How to Save Money with a Proactive Tax Planning Approach

I am amazed at the media at or around April 15 attempting to explain that there are actual significant tax savings available at this late date. Yes, there are some minor tax savings, but most of the damage has already been done and there is no actual value in trying to reduce your tax bite at this time. Proactive tax planning is what you need.

THE REALITY IS THAT MORE TIMES THAN NOT, INDIVIDUALS PAY EXCESSIVE TAXES.

People pay excessive taxes on many things, such as retirement assets. Taxpayers also run into liquidity problems due to lack of cash flow. Taxpayers do not take advantage of any significant tax harvesting opportunities that are available only at the end of the year.

THIS IS WHAT I CALL REACTIVE TAX PLANNING.

On the other hand, proactive tax planning is deferring and flat out avoiding taxes by taking advantage of beneficial tax law provisions, increases in accelerating tax deductions and tax credits and generally making use of all applicable breaks available under our internal revenue code. Proactive planning might seem complicated and costly but in reality the time and cost is well worth it in terms of value. It is just a matter of sitting down or working with a qualified tax professional throughout the year, and no it is not done in one day, on December 31. This is a process, a process whereby the planner really understands not only your finances but more importantly your lifestyle. It makes no sense to develop a plan if someone makes financial decisions first before consulting with their planner afterwards.

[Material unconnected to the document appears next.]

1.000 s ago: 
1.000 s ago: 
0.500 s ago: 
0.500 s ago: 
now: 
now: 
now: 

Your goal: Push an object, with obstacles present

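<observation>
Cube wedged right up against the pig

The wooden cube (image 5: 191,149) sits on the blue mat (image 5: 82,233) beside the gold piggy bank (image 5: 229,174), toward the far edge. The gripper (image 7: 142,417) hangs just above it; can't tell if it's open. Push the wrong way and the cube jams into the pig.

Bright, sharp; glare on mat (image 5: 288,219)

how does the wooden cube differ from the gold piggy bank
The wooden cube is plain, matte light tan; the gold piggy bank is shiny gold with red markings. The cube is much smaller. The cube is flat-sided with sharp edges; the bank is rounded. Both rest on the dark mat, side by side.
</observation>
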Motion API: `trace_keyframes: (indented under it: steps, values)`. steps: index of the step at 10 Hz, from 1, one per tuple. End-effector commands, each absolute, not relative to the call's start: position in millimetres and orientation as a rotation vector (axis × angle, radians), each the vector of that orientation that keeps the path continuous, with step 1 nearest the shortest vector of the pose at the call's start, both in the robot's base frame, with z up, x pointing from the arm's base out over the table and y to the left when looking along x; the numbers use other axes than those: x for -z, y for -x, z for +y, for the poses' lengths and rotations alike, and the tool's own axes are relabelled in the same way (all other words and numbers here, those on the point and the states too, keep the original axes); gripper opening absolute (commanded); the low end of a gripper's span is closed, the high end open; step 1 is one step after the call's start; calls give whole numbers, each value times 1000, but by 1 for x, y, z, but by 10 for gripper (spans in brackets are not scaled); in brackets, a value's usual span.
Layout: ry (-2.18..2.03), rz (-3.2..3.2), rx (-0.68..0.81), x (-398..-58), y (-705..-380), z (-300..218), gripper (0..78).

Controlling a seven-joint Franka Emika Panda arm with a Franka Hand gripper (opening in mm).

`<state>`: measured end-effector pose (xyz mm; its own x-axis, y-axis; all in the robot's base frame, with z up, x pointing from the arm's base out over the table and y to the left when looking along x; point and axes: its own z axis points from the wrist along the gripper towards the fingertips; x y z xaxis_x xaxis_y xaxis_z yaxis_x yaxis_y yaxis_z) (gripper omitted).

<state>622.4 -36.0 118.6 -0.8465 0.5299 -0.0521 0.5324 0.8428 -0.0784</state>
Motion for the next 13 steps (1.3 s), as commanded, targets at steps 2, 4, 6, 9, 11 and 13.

Over my 20 years of experience in the tax and financial business I have learned that many individuals assume that their tax professional or CPA is actually doing proactive tax planning. Don’t assume this, because they are probably not. The process involves a review of all applicable tax returns for the past two years, including personal, business, and real estate returns. Often times a simple review will indicate mistakes that have been made and the potential for tax savings opportunities.

With a limited time commitment from yourself and no actual dollars being spent for the review, an actual amount of tax savings can be quantified. With this tax review in hand, you will know where you stand and if you wish to proceed developing an actual tax plan. The plan will highlight possible entity selections, retirement plans, cost mitigation strategies and so on and so forth.

I could go on and on about the potential tax savings strategies, however the real value is in an on-going, proactive tax planning approach.

So remember at or around April 15 when your favorite radio station or TV station passes along tax strategies to save you thousands . . . realize that it is too late!